By Joann M. Ringelstetter
On November 11, 2018 at 11:00 a.m. (the eleventh hour of the eleventh day of the eleventh month), the world will commemorate the 100th anniversary of the Armistice that ended the fighting in World War I.
Although the war began on July 28, 1914, the United States did not join the war effort until April 6, 1917. According to the U.S. World War I Centennial Commission, 4,700,000 U.S. men and women served in uniform. More than two million of them fought on battlefields in France under the command of General John J. Pershing.
Over 200,000 Americans were wounded and 116,516 gave their lives in this war. More than 122,000 Wisconsin men and women answered the call of duty, with Wisconsin declaring June 5, 1917 as “Duty Day.” Close to 4,000 Wisconsin citizens gave their lives for their country during World War I. One of these selfless individuals was Guy Loerpabel, who was killed in action in France on May 29, 1918, less than six months before the war ended. He was only 23 years old.
The American troops who were sent overseas to fight in World War I became known as “Doughboys.” The exact origin of this nickname is unknown. In 1920, Ernest Moore Viquesney, the son and grandson of French immigrant sculptors created a doughboy statue, naming it “Spirit of the American Doughboy.” It was reproduced and put on display across the country to honor World War I soldiers. Today, there are still over 100 of these sculptures standing at parks, cemeteries, courthouses, town squares, and other locations.
In remembering those who served our country during World War I, it is my privilege to also give women the honor they deserve. Although women’s roles have been important in all wars, the first time women formally served in our armed forces was in World War I. The largest group served in the Army Nurse Corps, with 10,000 women going overseas and with many of them serving on the front lines. Over 400 women also served in the U.S. Army Signal Corps as telephone operators in France. Back at home, women filled jobs that were vacated by the men who had joined the war efforts.
I also want to honor the many immigrants who served our country during this war.

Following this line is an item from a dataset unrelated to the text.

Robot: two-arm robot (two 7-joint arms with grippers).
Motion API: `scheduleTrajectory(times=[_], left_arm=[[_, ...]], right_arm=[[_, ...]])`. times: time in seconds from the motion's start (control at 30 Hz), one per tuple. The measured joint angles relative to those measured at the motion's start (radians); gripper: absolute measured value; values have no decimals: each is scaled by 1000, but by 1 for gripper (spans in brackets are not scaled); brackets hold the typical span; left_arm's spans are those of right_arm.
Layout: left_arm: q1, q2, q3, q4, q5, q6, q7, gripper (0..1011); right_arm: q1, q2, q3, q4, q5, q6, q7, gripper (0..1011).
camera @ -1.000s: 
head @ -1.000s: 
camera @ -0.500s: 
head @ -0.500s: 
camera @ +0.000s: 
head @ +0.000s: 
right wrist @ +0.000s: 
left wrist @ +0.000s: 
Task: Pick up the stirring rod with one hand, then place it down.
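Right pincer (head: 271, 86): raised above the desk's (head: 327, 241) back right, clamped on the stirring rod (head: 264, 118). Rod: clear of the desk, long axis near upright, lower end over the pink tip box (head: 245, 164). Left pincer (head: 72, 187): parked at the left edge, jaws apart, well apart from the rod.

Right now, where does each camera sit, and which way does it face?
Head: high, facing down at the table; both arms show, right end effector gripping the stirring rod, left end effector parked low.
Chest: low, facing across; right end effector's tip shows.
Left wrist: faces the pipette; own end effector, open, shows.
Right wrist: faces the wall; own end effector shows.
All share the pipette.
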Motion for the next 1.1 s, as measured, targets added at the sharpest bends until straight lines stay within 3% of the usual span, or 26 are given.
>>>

Nearly forty percent of the soldiers who served during World War I were immigrants or the children of immigrants. Their families at home showed their support by buying war bonds and displaying blue star service flags signifying that they had a family member in the armed forces.
During the war, Canadian Pacific, a North American transcontinental railroad, transported troops, supplies, and equipment for the war effort. The company, which still provides freight transportation services today, will safely halt its trains on November 11 at 11:00 a.m., to observe two minutes of silent respect for our veterans. They will end this tribute with the sound of a long train whistle.
The United States World War I Centennial Commission has called upon all Americans across the nation to toll bells on Armistice Day, November 11, 2018 in remembrance of those who served in World War I.
Whether you ring a bell, observe a moment of silence, attend a parade, or say a prayer, please remember to honor those who selflessly served our country in the war that, idealistically, was supposed to be the war to end all wars.